Ainsi Staline, par une fureur sanguinaire qui lui valait une place d'honneur au Panthéon des massacreurs d'ouvriers, laissant loin derrière les Thiers, Dollfus, Hitler et autres Franco, faisait disparaître des milliers de révolutionnaires socialistes, hommes qui quelques années auparavant avaient fait trembler la bourgeoisie de tous les pays.

Il ne traduisait par là que la peur de la bureaucratie russe devant toute révolution. Il est bon de se rappeler aujourd'hui, alors que certains osent se dire révolutionnaires en se réclamant de Staline, qu'avant de devenir le petit père des peuples, le sinistre Géorgien fut d'abord leur bourreau.

Dès le début de son exil, Trotsky espère que Staline expulsera à l'étranger d'autres militants de l'Opposition. Mais son espoir est déçu. Il est seul, bien seul. Et après le massacre de la Vieille Garde, il reste désormais l'unique maillon qui puisse transmettre l'héritage d'Octobre aux générations nouvelles.

La tâche qu'il entreprend est impressionnante. Il s'agit pour, lui de regrouper les révolutionnaires afin de continuer la lutte pour la Révolution. Mais se dressent contre cette poignée de militants non seulement la bourgeoisie et son appareil de répression, mais aussi la clique stalinienne et ses complices des différents P.C.

Très rapidement des agents provocateurs staliniens s'infiltrent dans le mouvement trotskyste, trahissant, suscitant partout suspicion et semant le trouble quand ils n'assassinent pas. Le meilleur exemple est celui de Marc Zborowsky, dit Etienne, agent provocateur stalinien, le meilleur ami et on l'apprit plus tard, l'assassin de Sedov, le fils de Trotsky. Il dirigera à la mort de Sedov le bulletin de l'Opposition et représentera la Section russe à la Conférence de fondation de la IVème Internationale en 1938. Huit secrétaires politiques de Trotsky sont successivement abattus et en Espagne tous les trotskystes sont massacrés.

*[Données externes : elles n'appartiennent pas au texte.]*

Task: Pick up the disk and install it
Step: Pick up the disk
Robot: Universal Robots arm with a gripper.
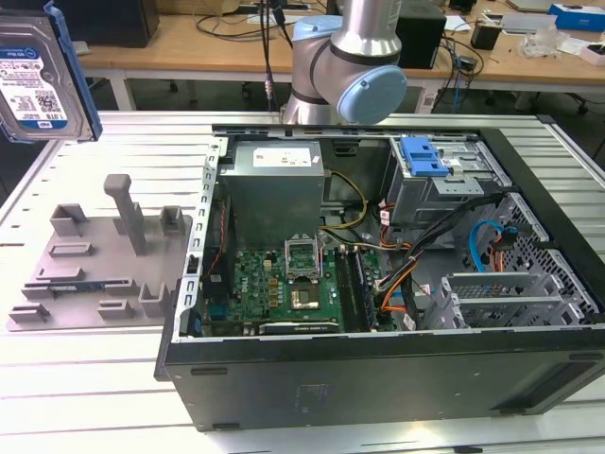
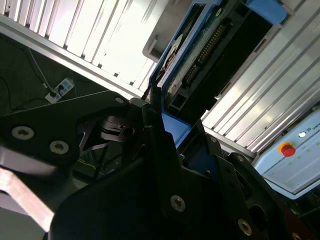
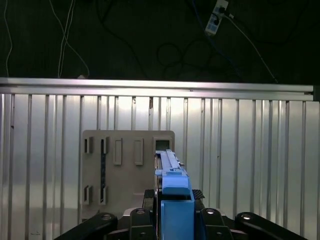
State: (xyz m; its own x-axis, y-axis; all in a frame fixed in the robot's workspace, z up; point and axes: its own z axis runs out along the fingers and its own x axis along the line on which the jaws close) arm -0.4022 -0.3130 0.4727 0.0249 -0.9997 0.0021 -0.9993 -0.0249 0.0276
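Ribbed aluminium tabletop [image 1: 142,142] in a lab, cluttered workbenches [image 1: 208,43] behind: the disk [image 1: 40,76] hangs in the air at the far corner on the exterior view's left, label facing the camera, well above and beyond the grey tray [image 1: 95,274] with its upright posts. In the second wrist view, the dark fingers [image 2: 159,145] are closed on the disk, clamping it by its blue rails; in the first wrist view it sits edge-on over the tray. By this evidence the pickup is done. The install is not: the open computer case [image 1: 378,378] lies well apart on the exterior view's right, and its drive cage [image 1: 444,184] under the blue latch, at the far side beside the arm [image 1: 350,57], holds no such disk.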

De plus, l'énorme appareil du Komintern se sert de ses milliers de journaux pour déverser sur eux des flots de calomnies.

Mais malgré les tortures, les assassinats, les calomnies, les dénonciations, malgré les conditions de vie et de militantisme effroyables, les militants trotskystes tiennent bon et font preuve d'un courage admirable.

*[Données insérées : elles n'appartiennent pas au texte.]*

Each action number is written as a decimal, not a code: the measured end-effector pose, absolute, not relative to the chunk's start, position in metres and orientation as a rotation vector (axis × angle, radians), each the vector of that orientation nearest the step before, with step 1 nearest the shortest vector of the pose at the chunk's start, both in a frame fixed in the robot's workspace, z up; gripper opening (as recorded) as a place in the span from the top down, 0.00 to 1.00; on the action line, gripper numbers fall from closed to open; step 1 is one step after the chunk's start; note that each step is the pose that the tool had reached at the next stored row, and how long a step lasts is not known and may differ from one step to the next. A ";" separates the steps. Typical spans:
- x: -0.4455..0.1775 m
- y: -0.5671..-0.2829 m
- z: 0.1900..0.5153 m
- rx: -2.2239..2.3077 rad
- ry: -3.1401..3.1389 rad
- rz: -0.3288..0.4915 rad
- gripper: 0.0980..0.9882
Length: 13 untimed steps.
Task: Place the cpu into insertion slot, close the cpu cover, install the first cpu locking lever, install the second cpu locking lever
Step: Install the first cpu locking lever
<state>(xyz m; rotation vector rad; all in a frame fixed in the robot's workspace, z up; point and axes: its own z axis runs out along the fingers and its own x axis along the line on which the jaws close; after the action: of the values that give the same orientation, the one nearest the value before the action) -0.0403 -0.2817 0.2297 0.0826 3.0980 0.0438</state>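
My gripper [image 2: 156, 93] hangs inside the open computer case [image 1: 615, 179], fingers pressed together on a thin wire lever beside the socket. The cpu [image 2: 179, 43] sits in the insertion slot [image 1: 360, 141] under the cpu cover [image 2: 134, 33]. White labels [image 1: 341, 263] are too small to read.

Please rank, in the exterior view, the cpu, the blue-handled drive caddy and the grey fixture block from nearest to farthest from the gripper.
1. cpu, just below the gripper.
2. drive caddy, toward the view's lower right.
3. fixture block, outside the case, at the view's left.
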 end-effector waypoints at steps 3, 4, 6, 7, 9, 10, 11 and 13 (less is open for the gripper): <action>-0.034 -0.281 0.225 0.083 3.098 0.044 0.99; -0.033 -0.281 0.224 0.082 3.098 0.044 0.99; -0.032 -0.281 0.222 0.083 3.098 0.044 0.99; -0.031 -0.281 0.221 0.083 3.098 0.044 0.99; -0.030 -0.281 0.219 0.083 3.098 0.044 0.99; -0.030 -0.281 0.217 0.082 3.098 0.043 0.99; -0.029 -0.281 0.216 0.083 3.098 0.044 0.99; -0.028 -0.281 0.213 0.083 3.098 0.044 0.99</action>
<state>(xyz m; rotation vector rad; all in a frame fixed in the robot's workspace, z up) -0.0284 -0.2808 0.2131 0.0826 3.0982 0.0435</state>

Mais parmi les militants trotskystes, les seuls qui aient eu une véritable formation bolchevique étaient ceux d'Union Soviétique.

A l'étranger les groupes qui soutiennent Trotsky sont formés pour la plupart d'hommes courageux, d'intellectuels brillants, dévoués tout entier à la cause de la Révolution. Mais ils ressemblent peu aux militants bolcheviks qui eux, se sont formés au cours des longues années de répression, qui ont subi le feu de deux révolutions et d'une guerre civile. Ils ignorent totalement ce qu'est la discipline bolchevique et le travail au sein de la classe ouvrière. Mais leur faiblesse n'est finalement que celle de la IIIème Internationale. Créée par le Parti Bolchevique sur une base programmatique, l'Internationale Communiste regroupa un certain nombre d'organisations les unes révolutionnaires, les autres plus ou moins opportunistes. Et les vingt et une conditions qui dressaient une barrière contre les opportunistes furent facilement tournées.

En France au Congrès de Tours, c'est la majorité du P.S. qui vota l'adhésion à la IIIème Internationale. Non seulement ces gens n'avaient pas de formation bolchevique mais beaucoup d'entre eux étaient des réformistes notoires.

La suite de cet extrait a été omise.